The synthesis was enormously productive. It explained the genetic underpinnings of everything Darwin had observed. It gave evolutionary biology a mathematical backbone. But it also imported assumptions that have since been questioned — particularly the assumption that phenotypic variation is always a direct reflection of genetic variation, and that inheritance is always and only genetic. These assumptions held well for the phenomena the synthesis was built to explain. They don’t hold universally.
What Gets Left Out
The picture that emerges from pure selection-centered population genetics is one where genes are the units of inheritance, selection acts on phenotypes produced by genes, and the rest is noise. This is a good approximation for a wide range of evolutionary phenomena.
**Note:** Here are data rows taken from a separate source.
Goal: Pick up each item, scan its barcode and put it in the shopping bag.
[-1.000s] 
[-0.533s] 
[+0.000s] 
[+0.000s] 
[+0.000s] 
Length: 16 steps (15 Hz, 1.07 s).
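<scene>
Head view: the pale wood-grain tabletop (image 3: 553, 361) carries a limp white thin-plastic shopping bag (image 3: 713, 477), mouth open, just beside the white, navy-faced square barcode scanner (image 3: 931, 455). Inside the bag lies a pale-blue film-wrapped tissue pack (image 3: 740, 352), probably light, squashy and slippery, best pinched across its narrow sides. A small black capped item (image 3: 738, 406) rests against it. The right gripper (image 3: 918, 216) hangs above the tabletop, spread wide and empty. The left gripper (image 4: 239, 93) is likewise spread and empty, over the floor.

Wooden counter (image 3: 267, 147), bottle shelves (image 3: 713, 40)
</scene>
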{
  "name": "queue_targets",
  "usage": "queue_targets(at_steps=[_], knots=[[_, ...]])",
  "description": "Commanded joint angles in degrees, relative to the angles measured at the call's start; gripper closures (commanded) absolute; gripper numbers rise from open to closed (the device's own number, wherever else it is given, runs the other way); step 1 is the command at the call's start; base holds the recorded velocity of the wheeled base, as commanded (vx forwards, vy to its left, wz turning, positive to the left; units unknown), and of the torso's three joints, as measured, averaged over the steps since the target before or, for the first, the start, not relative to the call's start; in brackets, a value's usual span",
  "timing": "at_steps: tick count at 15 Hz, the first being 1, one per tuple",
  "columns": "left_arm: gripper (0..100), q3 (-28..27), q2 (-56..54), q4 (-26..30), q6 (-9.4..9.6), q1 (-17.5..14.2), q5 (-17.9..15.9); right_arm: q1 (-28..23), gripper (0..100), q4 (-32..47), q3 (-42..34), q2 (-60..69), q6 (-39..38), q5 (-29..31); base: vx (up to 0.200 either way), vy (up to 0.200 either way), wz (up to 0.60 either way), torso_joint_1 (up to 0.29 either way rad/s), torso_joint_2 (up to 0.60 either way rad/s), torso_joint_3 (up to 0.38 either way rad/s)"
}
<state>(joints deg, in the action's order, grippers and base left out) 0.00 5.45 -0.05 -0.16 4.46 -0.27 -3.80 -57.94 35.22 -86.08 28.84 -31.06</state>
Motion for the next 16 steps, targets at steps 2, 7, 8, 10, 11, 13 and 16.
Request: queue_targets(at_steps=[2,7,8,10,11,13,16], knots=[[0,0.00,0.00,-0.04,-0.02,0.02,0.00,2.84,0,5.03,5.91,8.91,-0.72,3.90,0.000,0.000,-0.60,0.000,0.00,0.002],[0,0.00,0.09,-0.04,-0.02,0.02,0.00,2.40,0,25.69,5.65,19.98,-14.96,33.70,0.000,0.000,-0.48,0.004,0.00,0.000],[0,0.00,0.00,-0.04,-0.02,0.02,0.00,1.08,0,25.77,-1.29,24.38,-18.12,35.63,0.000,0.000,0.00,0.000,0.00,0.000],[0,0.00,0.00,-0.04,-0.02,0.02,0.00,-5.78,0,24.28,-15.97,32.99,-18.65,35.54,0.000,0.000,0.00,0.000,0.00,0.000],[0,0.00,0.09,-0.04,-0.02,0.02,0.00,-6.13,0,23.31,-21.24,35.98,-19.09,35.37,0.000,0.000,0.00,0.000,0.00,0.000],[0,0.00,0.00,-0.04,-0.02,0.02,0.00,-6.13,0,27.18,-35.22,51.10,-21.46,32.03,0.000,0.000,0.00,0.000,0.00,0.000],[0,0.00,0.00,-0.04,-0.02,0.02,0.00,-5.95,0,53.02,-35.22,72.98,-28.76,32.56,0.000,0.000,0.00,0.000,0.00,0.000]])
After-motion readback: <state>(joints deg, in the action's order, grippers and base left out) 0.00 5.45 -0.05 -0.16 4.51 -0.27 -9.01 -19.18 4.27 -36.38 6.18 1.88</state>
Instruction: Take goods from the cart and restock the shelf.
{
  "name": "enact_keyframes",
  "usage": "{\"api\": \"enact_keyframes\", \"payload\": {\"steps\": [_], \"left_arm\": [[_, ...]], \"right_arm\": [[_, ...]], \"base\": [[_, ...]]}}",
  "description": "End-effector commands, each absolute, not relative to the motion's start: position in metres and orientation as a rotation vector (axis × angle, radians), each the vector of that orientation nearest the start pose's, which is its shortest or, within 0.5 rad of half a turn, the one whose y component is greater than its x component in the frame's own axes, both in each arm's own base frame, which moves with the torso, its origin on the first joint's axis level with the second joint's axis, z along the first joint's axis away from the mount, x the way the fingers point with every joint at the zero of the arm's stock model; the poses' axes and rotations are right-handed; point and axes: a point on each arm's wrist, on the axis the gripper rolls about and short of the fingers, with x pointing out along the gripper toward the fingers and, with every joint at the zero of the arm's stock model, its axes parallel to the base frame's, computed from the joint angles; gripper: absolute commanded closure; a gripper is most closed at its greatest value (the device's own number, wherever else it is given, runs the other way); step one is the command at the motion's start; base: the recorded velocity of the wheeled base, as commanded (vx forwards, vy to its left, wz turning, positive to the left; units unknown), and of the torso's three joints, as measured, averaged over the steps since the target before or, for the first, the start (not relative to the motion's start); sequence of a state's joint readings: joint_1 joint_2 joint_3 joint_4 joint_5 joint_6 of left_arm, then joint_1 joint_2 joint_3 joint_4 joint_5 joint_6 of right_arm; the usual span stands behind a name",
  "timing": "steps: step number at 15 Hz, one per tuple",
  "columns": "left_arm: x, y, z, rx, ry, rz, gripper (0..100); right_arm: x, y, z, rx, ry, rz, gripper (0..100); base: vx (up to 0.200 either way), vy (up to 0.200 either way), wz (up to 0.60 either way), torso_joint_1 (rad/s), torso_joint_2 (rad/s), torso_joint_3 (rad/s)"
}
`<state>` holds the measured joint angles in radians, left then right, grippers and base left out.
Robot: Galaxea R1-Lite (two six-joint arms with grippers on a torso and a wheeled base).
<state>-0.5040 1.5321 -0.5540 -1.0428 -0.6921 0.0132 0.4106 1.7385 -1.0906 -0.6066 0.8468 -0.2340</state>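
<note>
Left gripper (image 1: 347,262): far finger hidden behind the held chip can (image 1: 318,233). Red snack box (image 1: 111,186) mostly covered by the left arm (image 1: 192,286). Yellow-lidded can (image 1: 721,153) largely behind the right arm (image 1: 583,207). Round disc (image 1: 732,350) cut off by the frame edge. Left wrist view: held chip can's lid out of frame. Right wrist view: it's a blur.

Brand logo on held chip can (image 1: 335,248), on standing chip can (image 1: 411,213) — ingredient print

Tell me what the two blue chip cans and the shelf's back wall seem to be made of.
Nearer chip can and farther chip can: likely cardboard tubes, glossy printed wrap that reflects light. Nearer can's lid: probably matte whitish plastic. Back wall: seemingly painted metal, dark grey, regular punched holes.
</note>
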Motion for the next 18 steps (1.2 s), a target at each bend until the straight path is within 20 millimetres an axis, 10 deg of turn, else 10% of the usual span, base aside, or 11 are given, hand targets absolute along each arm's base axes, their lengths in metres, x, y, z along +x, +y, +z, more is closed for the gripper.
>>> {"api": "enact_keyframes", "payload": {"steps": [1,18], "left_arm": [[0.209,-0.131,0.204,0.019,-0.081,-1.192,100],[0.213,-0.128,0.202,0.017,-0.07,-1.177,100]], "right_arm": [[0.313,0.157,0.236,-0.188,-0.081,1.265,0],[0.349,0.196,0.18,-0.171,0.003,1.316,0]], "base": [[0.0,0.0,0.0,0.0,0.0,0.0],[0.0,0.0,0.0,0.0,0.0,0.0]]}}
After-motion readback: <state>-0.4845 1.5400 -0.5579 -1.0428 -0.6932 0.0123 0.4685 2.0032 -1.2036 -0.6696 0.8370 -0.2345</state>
But organisms don’t just inherit genes. They inherit epigenetic marks that influence gene expression. They inherit cytoplasmic factors from the maternal cell. They inherit ecological conditions shaped by the behavior of their parents — from the nest a bird builds to the social structure a primate grows up in. And through niche construction, organisms modify the selective environments that then act on their offspring. The feedback loops are more complex than the synthesis’s gene-centric picture captured.
This is where the next set of ideas comes in — the Extended Evolutionary Synthesis, Evo-Devo, the role of developmental plasticity in generating variation. Natural selection remains the core mechanism. The question is what it’s actually acting on, and whether the range of inheritance systems and variation-generating mechanisms is wider than the Modern Synthesis acknowledged.
The mechanism works. The question is whether we’ve correctly characterized the full scope of the raw material it’s working with.